A Pragmatic Approach To Choosing A Format For Reading

If you're a voracious reader, it's worth creating a framework for choosing a format for reading books. Here's the framework I use, feel free to copy/pasta and change as much as you'd like!

#Format Options

There are 3 formats:

  • Paperback/Hardcover (physical/visual)
  • eBook (digital/visual)
  • Audio Book (digital/auditory)

I've found that it's best to pick each format based on three criteria:

  • the genre of the book
  • planned level of focus
  • likelihood of taking notes/highlighting

#Paperback/Hardcover Books (Physical)

  • Genre: technical (specifically w/ code samples/diagrams) in nature, "evergreen" personal growth, "essentials list" books
  • Planned Focus: Deep
  • Likelihood of Taking Notes/Highlighting: Strong
  • Pros: easy highlighting, easy bookmarking, consistent formatting, easy sharing
  • Cons: physical nature makes it harder to carry more than a few and requires physical storage space

#eBook

  • Genre: personal growth, business, fiction
  • Planned Focus: Deep to Shallow
  • Likelihood of Taking Notes/Highlighting: Strong
  • Pros: portable, scalable, highlighting saved online, instant gratification on purchase
  • Cons: dependency on device battery life, limited consistent formatting, harder to search than paperback

Note: It's important to address why I don't like to read technical books as eBooks: code samples and diagrams are often crafted with the physical copy of a book in mind, not eBooks.

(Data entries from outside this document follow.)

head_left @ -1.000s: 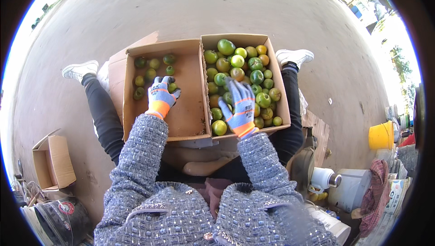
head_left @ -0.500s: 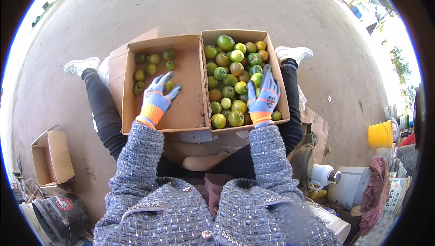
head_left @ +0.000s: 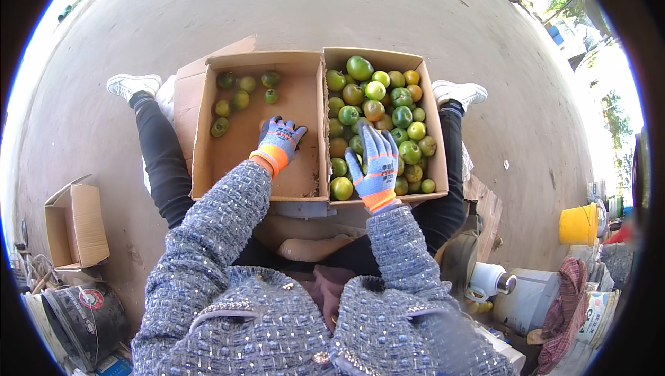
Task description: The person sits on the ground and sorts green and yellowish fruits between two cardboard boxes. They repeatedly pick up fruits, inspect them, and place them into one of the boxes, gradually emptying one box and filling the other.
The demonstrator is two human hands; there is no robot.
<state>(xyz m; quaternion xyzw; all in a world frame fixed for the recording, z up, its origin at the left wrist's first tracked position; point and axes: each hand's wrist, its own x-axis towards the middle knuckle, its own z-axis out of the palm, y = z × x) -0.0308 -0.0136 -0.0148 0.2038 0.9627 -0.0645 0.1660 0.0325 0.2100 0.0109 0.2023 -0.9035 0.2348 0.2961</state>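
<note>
My left hand [head_left: 279, 139], in a grey glove with an orange cuff, is low over the left cardboard box [head_left: 246, 171]. Its fingers curl downward and hide what is under them. Several green tomatoes [head_left: 240, 100] lie in that box's far left part and near its middle. The right cardboard box [head_left: 436, 161] is full of green, yellowish and brownish tomatoes [head_left: 374, 110]. Over its near left part my gloved right hand [head_left: 377, 162] lies palm down on the fruit. Its fingers are stretched out and its thumb is apart, with nothing seen in its grasp.
Both boxes stand side by side on a concrete floor [head_left: 277, 5] between my outstretched legs. An open small carton [head_left: 86, 227] and a black bucket [head_left: 86, 324] are at left. To the right are a white mug [head_left: 488, 280], a yellow bucket [head_left: 579, 224] and a checked cloth [head_left: 564, 313].
My left hand has shifted right and its fingers have curled, covering where a small tomato lay. My right hand has moved left and nearer across the fruit. The whole view has shifted slightly.
</note>
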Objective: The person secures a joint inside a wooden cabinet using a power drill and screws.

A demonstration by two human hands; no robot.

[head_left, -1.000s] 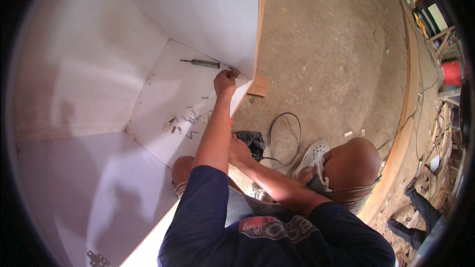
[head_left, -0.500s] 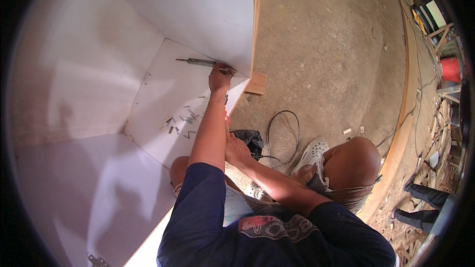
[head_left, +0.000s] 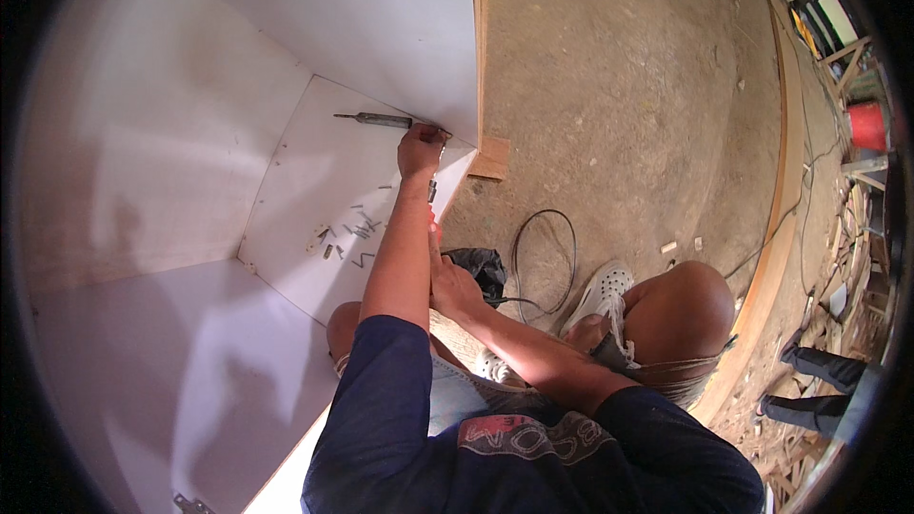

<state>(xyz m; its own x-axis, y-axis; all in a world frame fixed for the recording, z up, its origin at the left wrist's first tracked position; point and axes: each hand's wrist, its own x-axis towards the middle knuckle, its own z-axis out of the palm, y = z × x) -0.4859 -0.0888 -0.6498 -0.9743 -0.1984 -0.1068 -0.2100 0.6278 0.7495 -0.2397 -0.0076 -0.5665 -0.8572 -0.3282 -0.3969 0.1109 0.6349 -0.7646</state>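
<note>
My left hand (head_left: 419,154) is closed at the inner edge of the white cabinet (head_left: 286,200), where the upright panel meets the base board. Its fingers pinch close to the tip of a drill, and what they hold is too small to make out. Low beside my left forearm, my right hand (head_left: 455,287) is wrapped round a red power drill (head_left: 435,228), whose chuck points at the left fingers. The forearm hides part of the drill. A grey tool with a thin shaft (head_left: 383,120) lies just beyond my left hand. Several loose screws (head_left: 364,227) are scattered on the base board.
A black bag-like thing (head_left: 481,269) and a looped cable (head_left: 574,243) lie on the concrete floor by my shoe (head_left: 605,297). A wood block (head_left: 489,160) sits under the cabinet's corner. Farther right are a long plank (head_left: 785,162), a red bucket (head_left: 866,124) and another person's legs (head_left: 819,390).
The view has shifted slightly. Both hands stay near the same corner, with the drill's chuck now showing more clearly beside my left forearm.
</note>
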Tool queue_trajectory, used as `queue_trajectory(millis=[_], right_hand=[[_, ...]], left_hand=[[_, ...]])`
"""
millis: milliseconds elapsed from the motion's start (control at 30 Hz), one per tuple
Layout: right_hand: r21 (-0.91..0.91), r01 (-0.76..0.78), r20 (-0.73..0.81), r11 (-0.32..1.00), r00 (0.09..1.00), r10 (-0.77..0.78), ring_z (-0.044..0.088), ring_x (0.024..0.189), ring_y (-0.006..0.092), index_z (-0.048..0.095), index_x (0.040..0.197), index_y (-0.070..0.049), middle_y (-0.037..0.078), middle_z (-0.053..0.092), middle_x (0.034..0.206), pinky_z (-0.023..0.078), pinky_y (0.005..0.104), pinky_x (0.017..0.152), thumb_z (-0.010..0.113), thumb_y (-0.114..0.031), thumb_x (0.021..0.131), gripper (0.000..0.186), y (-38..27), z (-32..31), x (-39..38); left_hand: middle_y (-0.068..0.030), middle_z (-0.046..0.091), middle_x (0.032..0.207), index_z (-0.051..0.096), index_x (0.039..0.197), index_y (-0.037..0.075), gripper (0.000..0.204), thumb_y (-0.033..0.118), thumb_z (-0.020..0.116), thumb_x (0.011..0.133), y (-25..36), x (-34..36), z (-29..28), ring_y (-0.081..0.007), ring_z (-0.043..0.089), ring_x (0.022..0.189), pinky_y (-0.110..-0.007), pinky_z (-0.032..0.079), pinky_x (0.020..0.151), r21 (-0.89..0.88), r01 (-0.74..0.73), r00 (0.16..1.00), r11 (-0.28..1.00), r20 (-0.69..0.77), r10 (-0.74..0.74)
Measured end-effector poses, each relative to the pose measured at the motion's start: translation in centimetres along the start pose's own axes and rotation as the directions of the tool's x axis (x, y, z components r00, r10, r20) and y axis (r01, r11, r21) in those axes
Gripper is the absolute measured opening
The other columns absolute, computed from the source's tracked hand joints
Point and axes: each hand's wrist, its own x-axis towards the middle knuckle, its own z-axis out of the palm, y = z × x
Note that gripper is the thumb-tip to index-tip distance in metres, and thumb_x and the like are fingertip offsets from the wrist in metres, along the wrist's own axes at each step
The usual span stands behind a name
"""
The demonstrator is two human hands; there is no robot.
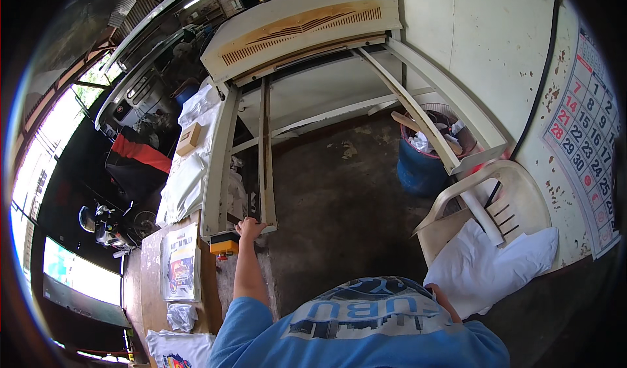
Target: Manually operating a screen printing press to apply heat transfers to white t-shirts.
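Note:
A pale machine (300, 31) with a vented, rust-stained hood stands ahead of me, and long metal rails run from it toward me on both sides. At the near end of the left rails, my left hand (248, 228) has its fingers curled over the metal rail (266, 172). A yellow control box (224, 246) hangs just below and left of that hand. My right hand (445, 302) is low beside my blue shirt, mostly hidden by it, close to a white cloth (493, 263) draped on a plastic chair (516, 195). Its fingers are hidden.
A blue bin (418, 172) full of scraps stands under the right rails. White fabric (186, 185) and a small cardboard box (188, 139) lie left of the frame. Nearer is a wooden table (153, 263) with a printed sheet (181, 263). A calendar (581, 133) hangs on the right wall.

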Motion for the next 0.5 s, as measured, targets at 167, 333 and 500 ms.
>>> queue_trajectory(millis=[167,333,500], right_hand=[[0.002,-0.03,-0.018,1.0,0.999,0.03,0.057,0.089,0.0268,0.063,0.088,-0.008,0.014,0.06,0.091,0.045,0.0326,0.075,0.056,-0.016,0.072,0.02,0.1,0.1,-1.0],[0.012,-0.06,-0.037,0.998,0.998,0.06,0.057,0.089,0.0269,0.063,0.087,-0.008,0.014,0.06,0.09,0.046,0.0327,0.075,0.055,-0.016,0.072,0.019,0.7,-0.8,-3.8],[0.03,-0.074,-0.045,0.997,0.996,0.076,0.058,0.088,0.027,0.064,0.087,-0.008,0.014,0.06,0.09,0.046,0.0328,0.074,0.055,-0.016,0.072,0.019,-0.2,0.6,-1.5]], left_hand=[[-0.0106,0.052,0.114,0.064,0.098,0.008,0.052,0.046,0.064,0.062,0.0,-0.2,0.0,-0.0323,0.04,0.111,-0.044,0.022,0.098,-0.019,0.024,1.0,1.0,-0.014,-0.024],[-0.0096,0.051,0.116,0.063,0.102,0.008,0.055,0.047,0.064,0.062,0.2,0.0,-0.1,-0.0323,0.038,0.113,-0.042,0.02,0.101,-0.022,0.027,0.999,0.999,0.028,-0.027],[-0.0086,0.05,0.119,0.062,0.103,0.008,0.056,0.048,0.064,0.063,-0.5,0.3,0.0,-0.0316,0.038,0.114,-0.041,0.02,0.101,-0.007,0.036,0.997,0.999,0.062,-0.036]])
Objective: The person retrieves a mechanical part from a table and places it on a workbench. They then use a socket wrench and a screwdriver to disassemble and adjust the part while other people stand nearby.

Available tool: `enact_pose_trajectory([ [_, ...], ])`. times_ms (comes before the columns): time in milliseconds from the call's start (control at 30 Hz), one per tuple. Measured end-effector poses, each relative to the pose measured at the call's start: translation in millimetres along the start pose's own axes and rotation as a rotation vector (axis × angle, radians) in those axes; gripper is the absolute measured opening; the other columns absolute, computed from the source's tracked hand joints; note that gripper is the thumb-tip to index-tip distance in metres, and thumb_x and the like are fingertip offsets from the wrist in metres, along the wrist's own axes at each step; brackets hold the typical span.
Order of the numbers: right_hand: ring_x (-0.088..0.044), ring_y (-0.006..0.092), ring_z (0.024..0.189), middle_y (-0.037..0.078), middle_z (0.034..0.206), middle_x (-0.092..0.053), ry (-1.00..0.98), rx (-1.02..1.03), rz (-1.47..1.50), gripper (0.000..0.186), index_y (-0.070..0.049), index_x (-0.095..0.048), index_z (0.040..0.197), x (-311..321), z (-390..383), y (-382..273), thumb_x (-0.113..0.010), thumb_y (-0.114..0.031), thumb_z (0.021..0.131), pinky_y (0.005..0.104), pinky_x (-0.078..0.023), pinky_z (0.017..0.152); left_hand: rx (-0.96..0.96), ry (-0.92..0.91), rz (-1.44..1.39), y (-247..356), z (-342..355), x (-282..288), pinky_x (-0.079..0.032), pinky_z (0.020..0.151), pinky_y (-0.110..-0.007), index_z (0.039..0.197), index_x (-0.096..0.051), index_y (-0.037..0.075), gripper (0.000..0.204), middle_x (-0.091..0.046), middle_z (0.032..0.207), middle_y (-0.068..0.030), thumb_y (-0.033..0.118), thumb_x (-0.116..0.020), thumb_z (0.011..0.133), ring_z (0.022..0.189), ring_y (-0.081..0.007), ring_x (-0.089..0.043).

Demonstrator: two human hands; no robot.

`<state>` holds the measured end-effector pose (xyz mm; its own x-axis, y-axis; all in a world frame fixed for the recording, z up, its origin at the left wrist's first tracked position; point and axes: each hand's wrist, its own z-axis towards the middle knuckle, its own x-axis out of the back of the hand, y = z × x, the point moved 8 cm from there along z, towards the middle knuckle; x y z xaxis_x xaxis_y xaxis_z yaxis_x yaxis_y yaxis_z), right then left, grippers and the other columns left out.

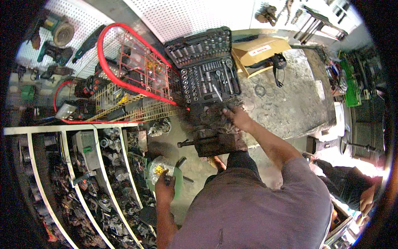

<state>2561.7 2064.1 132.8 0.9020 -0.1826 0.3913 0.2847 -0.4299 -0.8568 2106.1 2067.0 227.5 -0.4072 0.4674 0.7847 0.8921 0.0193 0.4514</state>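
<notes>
My right hand point(237, 117) is closed at the near edge of the workbench, just above the bench vise point(215, 144). Its fingertips rest against a dark, greasy metal part point(213, 113) on or beside the vise; what they grip is hidden. Just beyond lies an open socket set case point(201, 89) with rows of sockets and ratchets. Low on the left, my left hand point(165, 186) has its fingers curled around something small and dark. Beneath it, a clear plastic bag with yellow pieces point(159, 169) sits on a green round stool or tub point(178, 184).
A red-rimmed wire rack point(137, 89) stands left of the case. Below it, white-edged shelves point(110, 186) hold many metal parts. An opened cardboard box point(259, 52) and a coil of thin wire point(260, 90) lie on the workbench point(290, 108). Another person's hand point(366, 200) shows at right.
</notes>
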Motion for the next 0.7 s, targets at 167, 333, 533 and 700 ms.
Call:
enact_pose_trajectory([
  [167,-0.059,0.0425,0.133,0.025,0.140,-0.064,-0.135,-0.017,0.085,0.061,-0.006,-0.053,0.149,-7.0,28.8,-10.6,-0.053,-0.050,0.107,0.0460,-0.044,0.114,0.065,-0.054,0.116,-102.0,-56.0,-34.9,-0.057,0.084,-0.043,0.136,-0.064,0.001,0.049,-0.075,0.104,-0.0209,0.025,-0.076,0.095,0.092,-0.0349,-0.073],
  [333,-0.059,0.0413,0.132,0.028,0.140,-0.063,-0.128,0.003,-0.020,0.061,0.003,-0.055,0.145,-33.5,20.1,-6.1,-0.055,-0.045,0.107,0.0455,-0.043,0.113,0.158,-0.117,-0.335,-99.3,-75.8,-85.6,-0.058,0.081,-0.037,0.139,-0.062,0.002,0.048,-0.075,0.105,-0.0140,0.020,-0.074,0.097,0.084,-0.0238,-0.071],
  [533,-0.058,0.0439,0.132,0.030,0.140,-0.061,-0.085,-0.142,-0.011,0.060,0.005,-0.057,0.142,-32.2,41.0,16.6,-0.058,-0.041,0.102,0.0461,-0.045,0.111,0.175,-0.301,-0.207,-44.5,-66.6,-94.0,-0.059,0.082,-0.037,0.140,-0.061,0.001,0.048,-0.076,0.107,-0.0151,0.019,-0.072,0.097,0.093,-0.0268,-0.074],
  [700,-0.068,0.0455,0.111,0.028,0.117,-0.071,-0.544,0.208,-0.432,0.051,-0.004,-0.067,0.129,-62.9,-26.9,-68.0,-0.062,-0.043,0.097,0.0531,-0.053,0.093,0.119,0.205,-0.053,8.9,-63.2,-32.1,-0.052,0.099,-0.047,0.135,-0.059,-0.007,0.052,-0.069,0.119,-0.0232,0.018,-0.076,0.094,0.113,-0.0354,-0.067],
])
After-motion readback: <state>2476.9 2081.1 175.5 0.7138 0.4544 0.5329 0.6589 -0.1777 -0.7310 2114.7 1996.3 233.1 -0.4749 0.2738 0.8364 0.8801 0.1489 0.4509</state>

If you've ever read a technical book on an eBook, you've likely found that diagrams don't scale properly (often even bleeding off the page or being so incredibly small you need a reading loop to make sense of it) and that code samples don't fit on the page properly or worse extend off the page and can't be read.

#Audio Books

  • Genre: fiction, non-fiction requiring no action
  • Planned Focus: Shallow
  • Likelihood of Taking Notes/Highlighting: Unlikely
  • Pros: portable, scalable, passive, multi-taskable
  • Cons: dependency on device battery life, highlighting non-existent or kludgy, hard to focus, impossible to "search" for keywords or quotes

Almost exclusively fiction. The only time I generally listen to audio books is when I'm doing something else that requires attention but isn't deep work. For example:

  • driving long distances (anything more than 20 minutes)
  • walking the dogs
  • doing yard work
  • grocery shopping

I can listen to a fiction and pay attention while also "fully" tending to the other task I'm doing without feeling the need to concentrate or worse, hearing something I want to highlight or write down because it resonated with me.

#Note on Books (Why I use Libby and save money)

I hope that this approach has at the very least given you a sense of how to pick formats of books yourself and at best given you a framework to figure your out your own approach. Happy reading!